### DIRECTIONS
Make an exact copy of the listing below.

### DATA SEGMENT
▼
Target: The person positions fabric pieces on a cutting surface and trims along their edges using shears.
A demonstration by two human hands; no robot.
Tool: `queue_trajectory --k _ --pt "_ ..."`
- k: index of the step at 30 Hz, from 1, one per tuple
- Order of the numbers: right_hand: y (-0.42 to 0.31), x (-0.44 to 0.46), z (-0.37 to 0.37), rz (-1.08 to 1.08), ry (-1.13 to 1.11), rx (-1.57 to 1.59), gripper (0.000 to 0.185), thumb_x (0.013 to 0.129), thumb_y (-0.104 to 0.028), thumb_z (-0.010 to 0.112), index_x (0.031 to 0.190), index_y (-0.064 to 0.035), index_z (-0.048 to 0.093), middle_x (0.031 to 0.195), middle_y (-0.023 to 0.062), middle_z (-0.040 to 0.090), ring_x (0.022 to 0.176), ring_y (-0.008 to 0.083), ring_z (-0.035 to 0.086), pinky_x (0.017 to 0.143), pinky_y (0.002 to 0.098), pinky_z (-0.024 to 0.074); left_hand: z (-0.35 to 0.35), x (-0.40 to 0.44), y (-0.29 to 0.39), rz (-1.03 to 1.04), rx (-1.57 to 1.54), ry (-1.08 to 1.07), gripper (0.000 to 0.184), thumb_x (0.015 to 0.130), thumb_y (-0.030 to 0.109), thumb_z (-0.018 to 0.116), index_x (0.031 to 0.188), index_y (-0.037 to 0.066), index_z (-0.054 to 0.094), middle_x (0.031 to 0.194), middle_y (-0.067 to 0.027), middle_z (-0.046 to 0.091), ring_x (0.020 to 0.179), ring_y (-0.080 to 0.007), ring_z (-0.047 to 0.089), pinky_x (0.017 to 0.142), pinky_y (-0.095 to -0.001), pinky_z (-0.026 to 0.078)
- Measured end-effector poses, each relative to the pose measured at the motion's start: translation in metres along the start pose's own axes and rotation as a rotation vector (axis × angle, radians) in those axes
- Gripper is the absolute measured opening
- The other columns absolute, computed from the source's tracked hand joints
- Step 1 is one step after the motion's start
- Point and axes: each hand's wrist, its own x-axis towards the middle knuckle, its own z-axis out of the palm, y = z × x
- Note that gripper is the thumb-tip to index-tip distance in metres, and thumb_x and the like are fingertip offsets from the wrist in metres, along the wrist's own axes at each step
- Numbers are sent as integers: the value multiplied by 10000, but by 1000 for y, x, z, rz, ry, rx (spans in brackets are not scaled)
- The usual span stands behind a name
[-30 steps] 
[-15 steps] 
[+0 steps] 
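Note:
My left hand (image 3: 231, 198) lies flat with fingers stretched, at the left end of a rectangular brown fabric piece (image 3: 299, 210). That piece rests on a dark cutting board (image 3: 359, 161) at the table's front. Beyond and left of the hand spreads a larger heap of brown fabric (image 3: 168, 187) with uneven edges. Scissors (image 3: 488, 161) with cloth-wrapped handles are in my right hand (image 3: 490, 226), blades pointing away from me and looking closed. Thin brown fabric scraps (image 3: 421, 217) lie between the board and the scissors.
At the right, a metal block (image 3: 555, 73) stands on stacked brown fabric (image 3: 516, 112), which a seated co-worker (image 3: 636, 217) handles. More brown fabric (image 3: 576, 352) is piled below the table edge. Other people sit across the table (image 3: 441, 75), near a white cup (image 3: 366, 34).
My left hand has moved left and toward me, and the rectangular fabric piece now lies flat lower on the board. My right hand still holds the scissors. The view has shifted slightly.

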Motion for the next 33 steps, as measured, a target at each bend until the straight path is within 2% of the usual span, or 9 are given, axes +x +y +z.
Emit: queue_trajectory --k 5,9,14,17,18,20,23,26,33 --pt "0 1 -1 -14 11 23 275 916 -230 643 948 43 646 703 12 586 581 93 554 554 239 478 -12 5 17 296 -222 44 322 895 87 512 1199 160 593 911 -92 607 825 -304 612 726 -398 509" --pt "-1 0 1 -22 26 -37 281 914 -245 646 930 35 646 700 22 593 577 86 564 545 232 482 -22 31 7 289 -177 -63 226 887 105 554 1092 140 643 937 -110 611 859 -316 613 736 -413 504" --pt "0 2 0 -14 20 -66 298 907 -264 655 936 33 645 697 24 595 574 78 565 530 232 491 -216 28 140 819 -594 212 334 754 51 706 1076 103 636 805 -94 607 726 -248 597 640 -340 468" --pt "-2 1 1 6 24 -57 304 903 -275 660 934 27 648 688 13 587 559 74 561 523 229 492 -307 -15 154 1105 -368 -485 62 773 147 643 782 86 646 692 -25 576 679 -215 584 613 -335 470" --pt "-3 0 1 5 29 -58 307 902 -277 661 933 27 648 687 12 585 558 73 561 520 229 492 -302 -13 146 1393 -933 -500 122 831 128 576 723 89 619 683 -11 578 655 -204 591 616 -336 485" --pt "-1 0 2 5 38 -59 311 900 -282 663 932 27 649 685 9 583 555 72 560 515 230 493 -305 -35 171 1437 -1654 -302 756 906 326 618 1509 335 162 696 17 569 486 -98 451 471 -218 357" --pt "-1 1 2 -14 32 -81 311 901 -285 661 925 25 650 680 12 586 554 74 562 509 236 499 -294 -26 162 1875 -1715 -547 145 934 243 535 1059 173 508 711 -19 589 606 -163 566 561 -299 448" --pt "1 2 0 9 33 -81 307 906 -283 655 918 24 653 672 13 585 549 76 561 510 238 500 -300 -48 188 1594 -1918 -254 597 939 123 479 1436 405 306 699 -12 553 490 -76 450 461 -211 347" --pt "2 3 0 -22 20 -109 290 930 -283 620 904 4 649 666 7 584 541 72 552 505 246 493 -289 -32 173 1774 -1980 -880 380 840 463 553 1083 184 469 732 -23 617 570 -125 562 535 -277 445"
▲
### RESULT
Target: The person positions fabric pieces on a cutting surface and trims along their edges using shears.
A demonstration by two human hands; no robot.
Tool: `queue_trajectory --k _ --pt "_ ..."`
- k: index of the step at 30 Hz, from 1, one per tuple
- Order of the numbers: right_hand: y (-0.42 to 0.31), x (-0.44 to 0.46), z (-0.37 to 0.37), rz (-1.08 to 1.08), ry (-1.13 to 1.11), rx (-1.57 to 1.59), gripper (0.000 to 0.185), thumb_x (0.013 to 0.129), thumb_y (-0.104 to 0.028), thumb_z (-0.010 to 0.112), index_x (0.031 to 0.190), index_y (-0.064 to 0.035), index_z (-0.048 to 0.093), middle_x (0.031 to 0.195), middle_y (-0.023 to 0.062), middle_z (-0.040 to 0.090), ring_x (0.022 to 0.176), ring_y (-0.008 to 0.083), ring_z (-0.035 to 0.086), pinky_x (0.017 to 0.143), pinky_y (0.002 to 0.098), pinky_z (-0.024 to 0.074); left_hand: z (-0.35 to 0.35), x (-0.40 to 0.44), y (-0.29 to 0.39), rz (-1.03 to 1.04), rx (-1.57 to 1.54), ry (-1.08 to 1.07), gripper (0.000 to 0.184), thumb_x (0.015 to 0.130), thumb_y (-0.030 to 0.109), thumb_z (-0.018 to 0.116), index_x (0.031 to 0.188), index_y (-0.037 to 0.066), index_z (-0.054 to 0.094), middle_x (0.031 to 0.194), middle_y (-0.067 to 0.027), middle_z (-0.046 to 0.091), ring_x (0.020 to 0.179), ring_y (-0.080 to 0.007), ring_z (-0.047 to 0.089), pinky_x (0.017 to 0.142), pinky_y (-0.095 to -0.001), pinky_z (-0.026 to 0.078)
- Measured end-effector poses, each relative to the pose measured at the motion's start: translation in metres along the start pose's own axes and rotation as a rotation vector (axis × angle, radians) in those axes
- Gripper is the absolute measured opening
- The other columns absolute, computed from the source's tracked hand joints
- Step 1 is one step after the motion's start
- Point and axes: each hand's wrist, its own x-axis towards the middle knuckle, its own z-axis out of the palm, y = z × x
- Note that gripper is the thumb-tip to index-tip distance in metres, and thumb_x and the like are fingertip offsets from the wrist in metres, along the wrist's own axes at each step
- Numbers are sent as integers: the value multiplied by 10000, but by 1000 for y, x, z, rz, ry, rx (spans in brackets are not scaled)
- The usual span stands behind a name
[-30 steps] 
[-15 steps] 
[+0 steps] 
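Note:
My left hand (image 3: 231, 198) lies flat with fingers stretched, at the left end of a rectangular brown fabric piece (image 3: 299, 210). That piece rests on a dark cutting board (image 3: 359, 161) at the table's front. Beyond and left of the hand spreads a larger heap of brown fabric (image 3: 168, 187) with uneven edges. Scissors (image 3: 488, 161) with cloth-wrapped handles are in my right hand (image 3: 490, 226), blades pointing away from me and looking closed. Thin brown fabric scraps (image 3: 421, 217) lie between the board and the scissors.
At the right, a metal block (image 3: 555, 73) stands on stacked brown fabric (image 3: 516, 112), which a seated co-worker (image 3: 636, 217) handles. More brown fabric (image 3: 576, 352) is piled below the table edge. Other people sit across the table (image 3: 441, 75), near a white cup (image 3: 366, 34).
My left hand has moved left and toward me, and the rectangular fabric piece now lies flat lower on the board. My right hand still holds the scissors. The view has shifted slightly.
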
Motion for the next 33 steps, as measured, a target at each bend until the straight path is within 2% of the usual span, or 9 are given, axes +x +y +z.
Emit: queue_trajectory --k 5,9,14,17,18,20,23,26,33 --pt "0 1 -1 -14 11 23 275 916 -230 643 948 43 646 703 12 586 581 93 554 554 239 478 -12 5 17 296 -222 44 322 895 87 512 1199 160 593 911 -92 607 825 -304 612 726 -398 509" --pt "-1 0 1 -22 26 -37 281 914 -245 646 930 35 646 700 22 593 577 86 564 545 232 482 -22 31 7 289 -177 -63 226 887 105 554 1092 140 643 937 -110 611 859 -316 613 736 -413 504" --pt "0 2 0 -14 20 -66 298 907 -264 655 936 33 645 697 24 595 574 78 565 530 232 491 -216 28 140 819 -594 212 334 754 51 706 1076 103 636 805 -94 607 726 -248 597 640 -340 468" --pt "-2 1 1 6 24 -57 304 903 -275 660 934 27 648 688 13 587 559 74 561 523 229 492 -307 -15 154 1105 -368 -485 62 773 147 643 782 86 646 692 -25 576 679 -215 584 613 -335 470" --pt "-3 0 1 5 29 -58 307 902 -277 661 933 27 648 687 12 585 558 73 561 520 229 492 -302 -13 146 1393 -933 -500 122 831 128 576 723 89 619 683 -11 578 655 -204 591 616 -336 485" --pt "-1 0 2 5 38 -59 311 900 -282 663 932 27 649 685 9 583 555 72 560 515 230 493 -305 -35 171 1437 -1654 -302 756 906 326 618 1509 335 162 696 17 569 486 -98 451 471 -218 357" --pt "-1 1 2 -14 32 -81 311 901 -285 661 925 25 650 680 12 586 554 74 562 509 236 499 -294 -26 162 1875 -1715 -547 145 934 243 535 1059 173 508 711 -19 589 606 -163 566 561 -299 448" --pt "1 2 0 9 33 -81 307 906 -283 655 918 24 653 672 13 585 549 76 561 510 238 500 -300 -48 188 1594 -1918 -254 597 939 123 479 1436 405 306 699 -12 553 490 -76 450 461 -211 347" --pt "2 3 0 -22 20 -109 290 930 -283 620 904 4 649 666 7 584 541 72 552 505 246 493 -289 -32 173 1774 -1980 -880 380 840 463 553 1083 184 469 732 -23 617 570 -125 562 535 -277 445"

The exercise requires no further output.